Work to complete: Within the material below, locate the line with "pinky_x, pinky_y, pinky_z" and the line with "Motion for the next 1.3", then return those two lines and all lines between them, exactly as written.

Data under study:
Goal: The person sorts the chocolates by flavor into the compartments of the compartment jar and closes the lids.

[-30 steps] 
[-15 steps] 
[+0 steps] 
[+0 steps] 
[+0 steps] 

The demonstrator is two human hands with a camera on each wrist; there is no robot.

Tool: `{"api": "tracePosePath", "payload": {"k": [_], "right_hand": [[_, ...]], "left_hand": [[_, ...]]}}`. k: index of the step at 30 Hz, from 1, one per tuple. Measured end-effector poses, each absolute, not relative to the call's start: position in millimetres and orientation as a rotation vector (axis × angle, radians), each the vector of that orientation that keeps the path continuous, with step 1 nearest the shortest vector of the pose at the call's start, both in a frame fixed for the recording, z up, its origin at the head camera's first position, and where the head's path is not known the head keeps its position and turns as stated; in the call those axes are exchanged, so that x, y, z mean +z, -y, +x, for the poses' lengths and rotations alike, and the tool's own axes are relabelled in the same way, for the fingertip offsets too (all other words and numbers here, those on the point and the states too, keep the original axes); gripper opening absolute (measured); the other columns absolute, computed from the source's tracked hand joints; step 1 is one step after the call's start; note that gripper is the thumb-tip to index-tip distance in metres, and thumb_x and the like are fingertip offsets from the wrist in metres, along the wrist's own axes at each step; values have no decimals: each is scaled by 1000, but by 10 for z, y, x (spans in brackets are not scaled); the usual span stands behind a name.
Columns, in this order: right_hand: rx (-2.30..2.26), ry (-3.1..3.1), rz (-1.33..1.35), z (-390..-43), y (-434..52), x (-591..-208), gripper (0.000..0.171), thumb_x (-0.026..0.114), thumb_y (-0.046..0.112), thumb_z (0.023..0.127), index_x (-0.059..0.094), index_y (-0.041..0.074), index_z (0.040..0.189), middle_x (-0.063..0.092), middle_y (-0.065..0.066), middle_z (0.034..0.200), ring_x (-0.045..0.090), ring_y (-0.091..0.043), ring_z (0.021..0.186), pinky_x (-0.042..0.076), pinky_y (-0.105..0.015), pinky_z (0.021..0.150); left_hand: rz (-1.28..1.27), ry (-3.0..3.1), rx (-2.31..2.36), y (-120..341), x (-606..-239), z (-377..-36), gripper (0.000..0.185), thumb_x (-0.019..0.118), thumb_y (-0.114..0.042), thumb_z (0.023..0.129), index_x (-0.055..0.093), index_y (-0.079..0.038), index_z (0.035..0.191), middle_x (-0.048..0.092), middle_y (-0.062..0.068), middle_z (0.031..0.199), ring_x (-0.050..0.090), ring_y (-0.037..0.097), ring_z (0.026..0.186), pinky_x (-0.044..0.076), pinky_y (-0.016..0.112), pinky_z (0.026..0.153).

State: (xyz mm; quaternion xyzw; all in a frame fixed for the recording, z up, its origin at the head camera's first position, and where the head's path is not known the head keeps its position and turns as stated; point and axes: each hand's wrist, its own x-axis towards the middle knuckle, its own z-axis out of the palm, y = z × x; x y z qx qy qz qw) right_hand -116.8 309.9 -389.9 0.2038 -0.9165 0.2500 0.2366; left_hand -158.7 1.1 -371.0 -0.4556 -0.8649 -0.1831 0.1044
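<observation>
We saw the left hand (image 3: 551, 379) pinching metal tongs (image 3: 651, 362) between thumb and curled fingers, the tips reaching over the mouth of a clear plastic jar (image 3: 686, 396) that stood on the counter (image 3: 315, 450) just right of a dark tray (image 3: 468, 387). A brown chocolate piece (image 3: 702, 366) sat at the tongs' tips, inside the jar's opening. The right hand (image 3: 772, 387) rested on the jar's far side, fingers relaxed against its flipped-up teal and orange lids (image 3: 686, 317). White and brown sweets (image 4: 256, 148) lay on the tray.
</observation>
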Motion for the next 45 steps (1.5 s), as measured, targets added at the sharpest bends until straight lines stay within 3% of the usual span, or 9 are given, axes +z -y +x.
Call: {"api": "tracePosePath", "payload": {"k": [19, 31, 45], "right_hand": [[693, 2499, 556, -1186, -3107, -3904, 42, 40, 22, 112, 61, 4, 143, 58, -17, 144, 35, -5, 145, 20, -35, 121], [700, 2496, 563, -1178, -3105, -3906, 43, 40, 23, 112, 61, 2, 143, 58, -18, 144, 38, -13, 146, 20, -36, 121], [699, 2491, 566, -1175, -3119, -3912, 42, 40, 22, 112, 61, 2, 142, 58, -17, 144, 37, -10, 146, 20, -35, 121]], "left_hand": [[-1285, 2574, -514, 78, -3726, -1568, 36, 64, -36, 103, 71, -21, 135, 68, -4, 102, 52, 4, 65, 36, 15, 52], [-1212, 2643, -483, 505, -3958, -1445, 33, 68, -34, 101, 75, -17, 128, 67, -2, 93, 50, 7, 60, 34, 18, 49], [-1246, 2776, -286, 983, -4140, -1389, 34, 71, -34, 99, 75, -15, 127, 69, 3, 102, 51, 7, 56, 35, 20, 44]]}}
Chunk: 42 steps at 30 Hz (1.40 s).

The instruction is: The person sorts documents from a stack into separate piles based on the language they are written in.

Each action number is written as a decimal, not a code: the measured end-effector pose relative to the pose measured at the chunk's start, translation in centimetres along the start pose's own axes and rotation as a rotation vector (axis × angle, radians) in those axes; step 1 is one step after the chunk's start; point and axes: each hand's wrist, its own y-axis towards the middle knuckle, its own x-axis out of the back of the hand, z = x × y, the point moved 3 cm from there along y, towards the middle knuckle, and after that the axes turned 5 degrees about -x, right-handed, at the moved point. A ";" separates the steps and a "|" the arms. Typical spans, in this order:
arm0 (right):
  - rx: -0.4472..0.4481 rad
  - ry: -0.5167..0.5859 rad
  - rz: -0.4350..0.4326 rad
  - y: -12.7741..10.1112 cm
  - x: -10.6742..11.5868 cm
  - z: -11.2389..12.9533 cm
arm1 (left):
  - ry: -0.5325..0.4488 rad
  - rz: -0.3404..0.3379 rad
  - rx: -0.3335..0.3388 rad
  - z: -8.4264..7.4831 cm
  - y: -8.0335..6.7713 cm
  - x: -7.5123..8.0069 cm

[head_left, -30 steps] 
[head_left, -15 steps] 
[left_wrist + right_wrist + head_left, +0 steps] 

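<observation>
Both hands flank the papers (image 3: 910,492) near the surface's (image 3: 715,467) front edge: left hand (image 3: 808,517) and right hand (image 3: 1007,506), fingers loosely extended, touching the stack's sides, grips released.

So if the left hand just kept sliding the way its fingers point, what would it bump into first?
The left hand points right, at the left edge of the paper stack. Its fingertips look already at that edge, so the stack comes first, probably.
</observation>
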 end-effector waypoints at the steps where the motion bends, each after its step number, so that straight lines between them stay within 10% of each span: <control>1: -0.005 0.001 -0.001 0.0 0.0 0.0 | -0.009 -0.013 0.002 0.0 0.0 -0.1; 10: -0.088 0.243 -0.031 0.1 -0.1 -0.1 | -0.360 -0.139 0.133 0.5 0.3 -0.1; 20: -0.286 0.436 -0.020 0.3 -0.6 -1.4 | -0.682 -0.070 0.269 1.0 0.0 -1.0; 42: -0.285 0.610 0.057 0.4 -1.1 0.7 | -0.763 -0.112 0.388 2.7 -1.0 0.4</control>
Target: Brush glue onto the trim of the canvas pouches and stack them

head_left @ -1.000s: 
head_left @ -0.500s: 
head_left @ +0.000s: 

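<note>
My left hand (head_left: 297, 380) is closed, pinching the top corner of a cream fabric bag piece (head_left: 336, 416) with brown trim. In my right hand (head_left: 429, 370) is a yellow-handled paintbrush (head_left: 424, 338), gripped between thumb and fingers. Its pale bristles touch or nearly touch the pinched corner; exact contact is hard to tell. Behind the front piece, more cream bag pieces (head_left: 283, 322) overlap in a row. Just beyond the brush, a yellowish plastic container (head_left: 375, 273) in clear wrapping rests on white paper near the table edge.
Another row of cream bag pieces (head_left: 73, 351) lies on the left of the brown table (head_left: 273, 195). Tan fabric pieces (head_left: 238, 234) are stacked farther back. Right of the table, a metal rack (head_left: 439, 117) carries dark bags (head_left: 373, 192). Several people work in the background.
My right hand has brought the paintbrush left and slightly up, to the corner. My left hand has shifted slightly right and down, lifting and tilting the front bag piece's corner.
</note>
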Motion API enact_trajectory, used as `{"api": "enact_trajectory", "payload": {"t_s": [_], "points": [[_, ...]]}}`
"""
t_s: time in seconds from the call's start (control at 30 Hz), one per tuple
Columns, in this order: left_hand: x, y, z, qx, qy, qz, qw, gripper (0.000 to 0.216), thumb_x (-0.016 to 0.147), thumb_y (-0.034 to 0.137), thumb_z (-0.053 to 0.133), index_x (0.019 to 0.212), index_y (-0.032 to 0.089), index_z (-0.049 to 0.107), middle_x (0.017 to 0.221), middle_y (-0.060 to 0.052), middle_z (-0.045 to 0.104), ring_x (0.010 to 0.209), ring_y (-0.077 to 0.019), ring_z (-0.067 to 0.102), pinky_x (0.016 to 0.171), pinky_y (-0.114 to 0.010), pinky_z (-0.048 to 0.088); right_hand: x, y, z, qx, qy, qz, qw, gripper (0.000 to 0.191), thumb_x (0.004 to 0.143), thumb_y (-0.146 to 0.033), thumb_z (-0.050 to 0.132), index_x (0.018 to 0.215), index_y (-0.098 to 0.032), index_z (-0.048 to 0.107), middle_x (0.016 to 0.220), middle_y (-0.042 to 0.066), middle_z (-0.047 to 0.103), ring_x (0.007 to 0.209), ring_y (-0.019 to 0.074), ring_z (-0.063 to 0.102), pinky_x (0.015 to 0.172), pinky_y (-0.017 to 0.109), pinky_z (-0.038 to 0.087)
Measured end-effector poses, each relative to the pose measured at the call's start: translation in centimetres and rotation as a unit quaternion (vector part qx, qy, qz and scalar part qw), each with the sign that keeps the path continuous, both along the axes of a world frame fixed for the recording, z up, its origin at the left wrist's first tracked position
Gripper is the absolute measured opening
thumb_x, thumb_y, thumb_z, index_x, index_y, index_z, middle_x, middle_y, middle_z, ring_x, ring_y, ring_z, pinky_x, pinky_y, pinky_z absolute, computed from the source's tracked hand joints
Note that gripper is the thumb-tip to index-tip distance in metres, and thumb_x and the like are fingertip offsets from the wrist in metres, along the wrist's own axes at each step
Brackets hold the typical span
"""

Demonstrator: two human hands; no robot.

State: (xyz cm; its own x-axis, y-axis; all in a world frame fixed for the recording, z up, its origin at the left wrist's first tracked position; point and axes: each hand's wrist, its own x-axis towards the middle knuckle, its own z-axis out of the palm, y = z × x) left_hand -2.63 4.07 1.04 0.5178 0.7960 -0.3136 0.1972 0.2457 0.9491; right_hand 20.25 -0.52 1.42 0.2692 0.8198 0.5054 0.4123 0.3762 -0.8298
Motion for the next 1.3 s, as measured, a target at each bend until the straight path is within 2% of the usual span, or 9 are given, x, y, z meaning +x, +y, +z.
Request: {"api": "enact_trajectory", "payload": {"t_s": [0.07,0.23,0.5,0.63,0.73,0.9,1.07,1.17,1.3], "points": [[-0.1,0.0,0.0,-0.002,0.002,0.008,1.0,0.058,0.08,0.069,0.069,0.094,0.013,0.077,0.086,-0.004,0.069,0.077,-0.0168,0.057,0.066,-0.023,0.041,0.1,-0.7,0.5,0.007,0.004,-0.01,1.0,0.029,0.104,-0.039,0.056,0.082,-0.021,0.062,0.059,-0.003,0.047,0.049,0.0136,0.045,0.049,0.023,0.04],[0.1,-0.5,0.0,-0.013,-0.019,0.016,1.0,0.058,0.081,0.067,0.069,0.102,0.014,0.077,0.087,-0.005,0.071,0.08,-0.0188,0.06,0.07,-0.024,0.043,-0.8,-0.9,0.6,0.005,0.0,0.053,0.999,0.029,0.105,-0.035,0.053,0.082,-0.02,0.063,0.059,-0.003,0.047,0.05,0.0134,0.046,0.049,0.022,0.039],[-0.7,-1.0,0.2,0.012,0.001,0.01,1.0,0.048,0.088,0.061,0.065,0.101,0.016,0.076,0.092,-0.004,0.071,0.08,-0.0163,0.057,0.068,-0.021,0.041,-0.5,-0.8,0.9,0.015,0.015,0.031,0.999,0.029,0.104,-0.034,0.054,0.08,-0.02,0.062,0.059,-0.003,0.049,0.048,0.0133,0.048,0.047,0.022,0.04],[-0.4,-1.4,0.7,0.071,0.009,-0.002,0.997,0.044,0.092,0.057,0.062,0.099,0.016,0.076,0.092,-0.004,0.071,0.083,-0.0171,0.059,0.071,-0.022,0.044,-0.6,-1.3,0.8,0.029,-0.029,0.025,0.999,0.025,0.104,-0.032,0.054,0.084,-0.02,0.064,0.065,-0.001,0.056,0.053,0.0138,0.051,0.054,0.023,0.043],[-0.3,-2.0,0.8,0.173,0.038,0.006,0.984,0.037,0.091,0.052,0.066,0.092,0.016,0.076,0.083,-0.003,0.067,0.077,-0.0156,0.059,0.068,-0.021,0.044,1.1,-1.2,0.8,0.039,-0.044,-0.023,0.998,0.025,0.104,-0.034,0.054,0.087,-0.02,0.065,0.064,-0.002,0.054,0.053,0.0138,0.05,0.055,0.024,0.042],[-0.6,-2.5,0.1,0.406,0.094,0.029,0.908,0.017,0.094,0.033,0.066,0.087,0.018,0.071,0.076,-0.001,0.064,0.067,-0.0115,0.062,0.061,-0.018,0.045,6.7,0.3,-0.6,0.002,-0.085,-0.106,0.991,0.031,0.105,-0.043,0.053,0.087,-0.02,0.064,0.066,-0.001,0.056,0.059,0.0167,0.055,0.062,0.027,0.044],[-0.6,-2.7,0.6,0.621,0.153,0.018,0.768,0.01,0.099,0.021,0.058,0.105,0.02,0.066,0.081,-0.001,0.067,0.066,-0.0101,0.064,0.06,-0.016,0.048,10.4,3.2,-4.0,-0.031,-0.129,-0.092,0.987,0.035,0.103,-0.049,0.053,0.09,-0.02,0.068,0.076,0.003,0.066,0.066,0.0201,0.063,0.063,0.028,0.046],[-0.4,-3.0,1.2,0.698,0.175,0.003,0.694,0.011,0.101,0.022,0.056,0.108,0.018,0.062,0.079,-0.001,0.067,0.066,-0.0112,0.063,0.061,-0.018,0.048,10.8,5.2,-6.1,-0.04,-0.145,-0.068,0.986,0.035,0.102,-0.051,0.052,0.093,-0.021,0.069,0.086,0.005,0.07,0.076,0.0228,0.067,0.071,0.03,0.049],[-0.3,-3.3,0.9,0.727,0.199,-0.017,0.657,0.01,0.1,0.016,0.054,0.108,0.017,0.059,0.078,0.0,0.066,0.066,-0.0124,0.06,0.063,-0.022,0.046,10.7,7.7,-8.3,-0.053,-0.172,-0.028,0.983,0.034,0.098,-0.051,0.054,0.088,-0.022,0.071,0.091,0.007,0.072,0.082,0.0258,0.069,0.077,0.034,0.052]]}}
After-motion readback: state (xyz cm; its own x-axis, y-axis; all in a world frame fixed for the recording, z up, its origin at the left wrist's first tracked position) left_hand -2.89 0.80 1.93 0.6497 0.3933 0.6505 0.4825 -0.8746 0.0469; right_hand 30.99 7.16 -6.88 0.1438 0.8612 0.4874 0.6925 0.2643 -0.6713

Response for this exercise:
thumb_x, thumb_y, thumb_z, index_x, index_y, index_z, middle_x, middle_y, middle_z, ring_x, ring_y, ring_z, pinky_x, pinky_y, pinky_z absolute, computed from the source's tracked hand joints
Note that gripper is the thumb-tip to index-tip distance in metres, and thumb_x and the like are fingertip offsets from the wrist in metres, along the wrist's own axes at each step
Brackets hold the typical span
"""

Demonstrator: two human hands; no robot.

State: (xyz cm; its own x-axis, y-axis; all in a world frame fixed for the recording, z up, its origin at the left wrist's first tracked position; point and axes: each hand's wrist, its own x-axis towards the middle knuckle, its own z-axis out of the palm, y = z × x) left_hand -2.63 4.07 1.04 0.5178 0.7960 -0.3136 0.1972 0.2457 0.9491; right_hand 20.25 -0.52 1.42 0.2692 0.8198 0.5054 0.4123 0.3762 -0.8298
Motion for the next 1.3 s, as measured, a target at each bend until the straight path is within 2% of the usual span, or 9 are given, x, y, z meaning +x, +y, +z.

Nothing further is needed to complete this exercise.